> [TASK STATEMENT]: Among the lines below, restate word for word only those from the line with "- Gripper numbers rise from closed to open" through the line with "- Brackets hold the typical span", with both end lines kept.

....

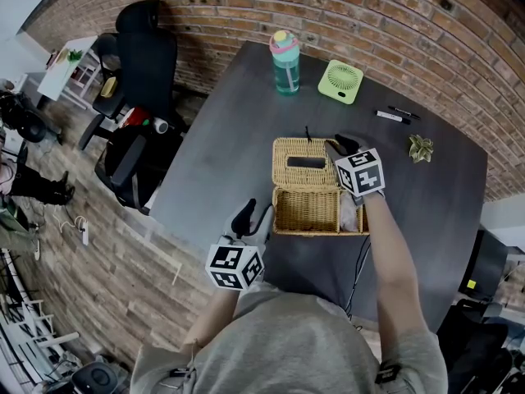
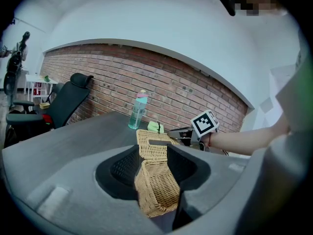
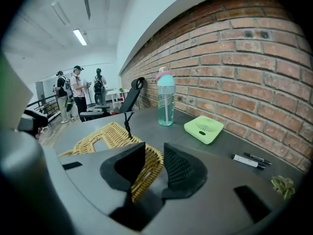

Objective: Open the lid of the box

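Left tongs (image 1: 256, 217) sit beside the wicker box (image 1: 308, 212), right tongs (image 1: 341, 147) at its lid (image 1: 287, 150).

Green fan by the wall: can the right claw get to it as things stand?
Probably, but not right away. The right claw is closed on a corner of the wicker lid, so it must let go first. Beyond that, only bare table lies between it and the fan.

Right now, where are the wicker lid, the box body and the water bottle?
wicker lid (image 1: 287, 175): head view, woven top left of its slot.
box body (image 1: 316, 231): head view, on its near rim.
water bottle (image 1: 285, 72): head view, clear body below the cap.
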The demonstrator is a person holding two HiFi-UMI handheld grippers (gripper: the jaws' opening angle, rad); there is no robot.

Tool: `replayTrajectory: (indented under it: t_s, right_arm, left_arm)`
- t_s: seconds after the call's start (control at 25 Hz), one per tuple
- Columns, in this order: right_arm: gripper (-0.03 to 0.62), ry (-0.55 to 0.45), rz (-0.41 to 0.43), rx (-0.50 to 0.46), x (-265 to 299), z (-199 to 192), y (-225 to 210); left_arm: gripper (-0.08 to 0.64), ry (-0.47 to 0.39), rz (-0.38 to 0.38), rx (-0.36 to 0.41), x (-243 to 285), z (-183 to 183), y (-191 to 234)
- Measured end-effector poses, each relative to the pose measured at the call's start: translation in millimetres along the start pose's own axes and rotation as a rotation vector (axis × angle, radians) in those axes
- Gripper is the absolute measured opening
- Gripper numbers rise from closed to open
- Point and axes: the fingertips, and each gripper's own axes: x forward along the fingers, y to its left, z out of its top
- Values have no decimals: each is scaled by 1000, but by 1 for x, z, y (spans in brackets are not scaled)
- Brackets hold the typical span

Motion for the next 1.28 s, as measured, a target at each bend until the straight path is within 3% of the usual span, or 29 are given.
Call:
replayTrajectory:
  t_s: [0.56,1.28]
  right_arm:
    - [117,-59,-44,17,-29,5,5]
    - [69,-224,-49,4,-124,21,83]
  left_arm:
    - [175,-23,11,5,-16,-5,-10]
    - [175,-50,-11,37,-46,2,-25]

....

> [COMPLETED EXERCISE]:
- Gripper numbers rise from closed to open
- Point and axes: the fingertips, and each gripper's own axes: x forward along the fingers, y to its left, z out of its top
- Values have no decimals: each is scaled by 1000, but by 1 for x, z, y (spans in brackets are not scaled)
- Brackets hold the typical span

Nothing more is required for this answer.